**Task requirements**:
Each record, in full, must be restated word for word.

**Records supplied**:
━━━━━━━━━━━━━━━━

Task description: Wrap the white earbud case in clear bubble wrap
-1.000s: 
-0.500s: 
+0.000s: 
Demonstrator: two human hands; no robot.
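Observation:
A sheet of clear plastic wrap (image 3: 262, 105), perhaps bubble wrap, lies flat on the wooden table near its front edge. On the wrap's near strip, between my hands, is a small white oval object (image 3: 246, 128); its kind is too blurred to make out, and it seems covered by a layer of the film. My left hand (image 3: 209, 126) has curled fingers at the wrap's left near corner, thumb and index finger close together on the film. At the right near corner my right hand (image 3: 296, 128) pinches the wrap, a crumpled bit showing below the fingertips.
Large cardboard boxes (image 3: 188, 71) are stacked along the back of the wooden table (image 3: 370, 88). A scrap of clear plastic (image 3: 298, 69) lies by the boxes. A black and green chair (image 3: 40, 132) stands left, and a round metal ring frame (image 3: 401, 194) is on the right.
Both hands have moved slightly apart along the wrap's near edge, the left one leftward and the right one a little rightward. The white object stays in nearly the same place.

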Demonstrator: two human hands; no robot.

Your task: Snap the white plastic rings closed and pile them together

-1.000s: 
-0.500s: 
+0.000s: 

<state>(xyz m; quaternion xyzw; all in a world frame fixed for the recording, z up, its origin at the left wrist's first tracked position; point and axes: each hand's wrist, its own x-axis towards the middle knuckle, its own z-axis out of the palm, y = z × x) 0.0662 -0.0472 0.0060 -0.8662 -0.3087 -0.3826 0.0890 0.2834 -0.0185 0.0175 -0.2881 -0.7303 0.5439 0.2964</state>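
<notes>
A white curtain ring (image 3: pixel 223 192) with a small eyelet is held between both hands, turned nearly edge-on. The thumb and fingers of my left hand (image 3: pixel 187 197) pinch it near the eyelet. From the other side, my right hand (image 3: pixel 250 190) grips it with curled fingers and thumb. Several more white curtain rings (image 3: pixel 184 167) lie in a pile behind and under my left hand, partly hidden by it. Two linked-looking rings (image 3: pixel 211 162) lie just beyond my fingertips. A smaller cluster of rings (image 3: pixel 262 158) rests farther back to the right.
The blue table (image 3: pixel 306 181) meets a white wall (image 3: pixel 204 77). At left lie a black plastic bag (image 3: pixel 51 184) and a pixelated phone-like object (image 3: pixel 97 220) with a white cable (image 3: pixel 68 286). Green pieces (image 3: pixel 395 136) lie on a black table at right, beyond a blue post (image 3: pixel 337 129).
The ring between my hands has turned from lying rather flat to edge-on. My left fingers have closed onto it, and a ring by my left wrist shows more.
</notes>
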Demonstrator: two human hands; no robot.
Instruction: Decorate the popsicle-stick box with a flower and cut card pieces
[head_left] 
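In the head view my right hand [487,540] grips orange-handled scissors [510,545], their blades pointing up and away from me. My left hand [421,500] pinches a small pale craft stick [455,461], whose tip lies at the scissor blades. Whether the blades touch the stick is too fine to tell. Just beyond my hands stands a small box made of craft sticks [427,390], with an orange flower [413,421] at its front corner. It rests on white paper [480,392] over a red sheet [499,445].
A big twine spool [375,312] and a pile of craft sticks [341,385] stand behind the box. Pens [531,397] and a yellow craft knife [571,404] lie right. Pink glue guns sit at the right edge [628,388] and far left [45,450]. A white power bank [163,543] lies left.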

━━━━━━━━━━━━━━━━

**Output of the task**:
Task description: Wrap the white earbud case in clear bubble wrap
-1.000s: 
-0.500s: 
+0.000s: 
Demonstrator: two human hands; no robot.
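Observation:
A sheet of clear plastic wrap (image 3: 262, 105), perhaps bubble wrap, lies flat on the wooden table near its front edge. On the wrap's near strip, between my hands, is a small white oval object (image 3: 246, 128); its kind is too blurred to make out, and it seems covered by a layer of the film. My left hand (image 3: 209, 126) has curled fingers at the wrap's left near corner, thumb and index finger close together on the film. At the right near corner my right hand (image 3: 296, 128) pinches the wrap, a crumpled bit showing below the fingertips.
Large cardboard boxes (image 3: 188, 71) are stacked along the back of the wooden table (image 3: 370, 88). A scrap of clear plastic (image 3: 298, 69) lies by the boxes. A black and green chair (image 3: 40, 132) stands left, and a round metal ring frame (image 3: 401, 194) is on the right.
Both hands have moved slightly apart along the wrap's near edge, the left one leftward and the right one a little rightward. The white object stays in nearly the same place.
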
Demonstrator: two human hands; no robot.

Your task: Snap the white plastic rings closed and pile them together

-1.000s: 
-0.500s: 
+0.000s: 

<state>(xyz m; quaternion xyzw; all in a world frame fixed for the recording, z up, its origin at the left wrist's first tracked position; point and axes: each hand's wrist, its own x-axis towards the middle knuckle, its own z-axis out of the palm, y = z × x) 0.0662 -0.0472 0.0060 -0.8662 -0.3087 -0.3826 0.0890 0.2834 -0.0185 0.0175 -0.2881 -0.7303 0.5439 0.2964</state>
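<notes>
A white curtain ring (image 3: pixel 223 192) with a small eyelet is held between both hands, turned nearly edge-on. The thumb and fingers of my left hand (image 3: pixel 187 197) pinch it near the eyelet. From the other side, my right hand (image 3: pixel 250 190) grips it with curled fingers and thumb. Several more white curtain rings (image 3: pixel 184 167) lie in a pile behind and under my left hand, partly hidden by it. Two linked-looking rings (image 3: pixel 211 162) lie just beyond my fingertips. A smaller cluster of rings (image 3: pixel 262 158) rests farther back to the right.
The blue table (image 3: pixel 306 181) meets a white wall (image 3: pixel 204 77). At left lie a black plastic bag (image 3: pixel 51 184) and a pixelated phone-like object (image 3: pixel 97 220) with a white cable (image 3: pixel 68 286). Green pieces (image 3: pixel 395 136) lie on a black table at right, beyond a blue post (image 3: pixel 337 129).
The ring between my hands has turned from lying rather flat to edge-on. My left fingers have closed onto it, and a ring by my left wrist shows more.
</notes>
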Demonstrator: two human hands; no robot.
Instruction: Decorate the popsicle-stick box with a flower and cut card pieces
[head_left] 
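In the head view my right hand [487,540] grips orange-handled scissors [510,545], their blades pointing up and away from me. My left hand [421,500] pinches a small pale craft stick [455,461], whose tip lies at the scissor blades. Whether the blades touch the stick is too fine to tell. Just beyond my hands stands a small box made of craft sticks [427,390], with an orange flower [413,421] at its front corner. It rests on white paper [480,392] over a red sheet [499,445].
A big twine spool [375,312] and a pile of craft sticks [341,385] stand behind the box. Pens [531,397] and a yellow craft knife [571,404] lie right. Pink glue guns sit at the right edge [628,388] and far left [45,450]. A white power bank [163,543] lies left.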

The response to this exercise is complete.